Assisted by other agencies, animal-control officers served a search warrant at the ranch in the 30800 block of Meridian East “in response to another law-enforcement agency’s concerns over the health of the horses,” according to the county.
Officers who first visited the property Tuesday found the horses living in poorly ventilated barns and outbuildings, Anderson said. Some stalls contained compacted manure and urine a foot thick, she said.
Many of the horses, including several stallions, were thin and had untreated injuries, Anderson said.
The animals are not used to being handled, and authorities had a difficult time getting them into trailers, she said.
“They’re very, very skittish,” Anderson said.
The horses were taken to a county park to be checked out by a veterinarian. Animal-control officers arranged to have 1 ton of feed delivered to the park.

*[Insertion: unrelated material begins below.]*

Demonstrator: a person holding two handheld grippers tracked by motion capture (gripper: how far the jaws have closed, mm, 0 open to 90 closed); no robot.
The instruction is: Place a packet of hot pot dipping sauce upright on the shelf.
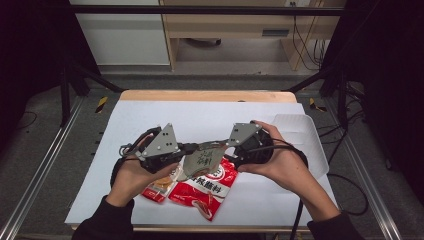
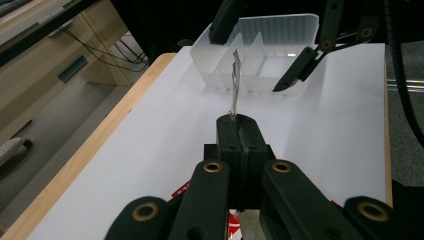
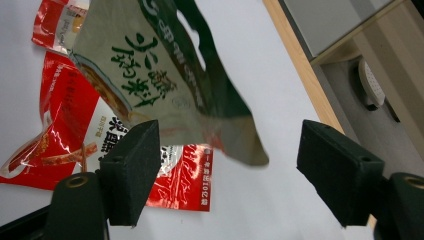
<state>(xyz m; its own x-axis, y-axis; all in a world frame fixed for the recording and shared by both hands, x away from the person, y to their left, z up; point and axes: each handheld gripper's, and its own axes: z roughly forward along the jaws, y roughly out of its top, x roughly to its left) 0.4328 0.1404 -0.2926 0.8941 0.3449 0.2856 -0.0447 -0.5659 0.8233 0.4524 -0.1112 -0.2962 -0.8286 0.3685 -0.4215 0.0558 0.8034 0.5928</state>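
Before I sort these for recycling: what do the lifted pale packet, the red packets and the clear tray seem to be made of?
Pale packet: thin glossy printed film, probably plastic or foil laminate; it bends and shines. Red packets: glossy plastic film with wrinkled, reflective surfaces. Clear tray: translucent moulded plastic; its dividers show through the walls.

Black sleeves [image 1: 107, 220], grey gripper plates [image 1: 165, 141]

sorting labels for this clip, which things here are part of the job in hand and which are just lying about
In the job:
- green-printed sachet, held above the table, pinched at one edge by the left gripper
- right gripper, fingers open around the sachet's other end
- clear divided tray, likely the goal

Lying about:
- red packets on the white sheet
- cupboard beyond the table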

Ten horses had to be left behind Wednesday when darkness fell and were removed from the ranch on Thursday.
They included a number of stallions that are particularly skittish and hard to handle, Anderson said.
The county called in “expert horse handlers” to help transport the animals, she said.
The animals’ owner was on site during the raid and has been “pretty cooperative and has obeyed all directives,” Anderson said.
Because the horses are difficult — even dangerous — to handle, offers from individual volunteers to help with them will not be accepted, Anderson said in a release.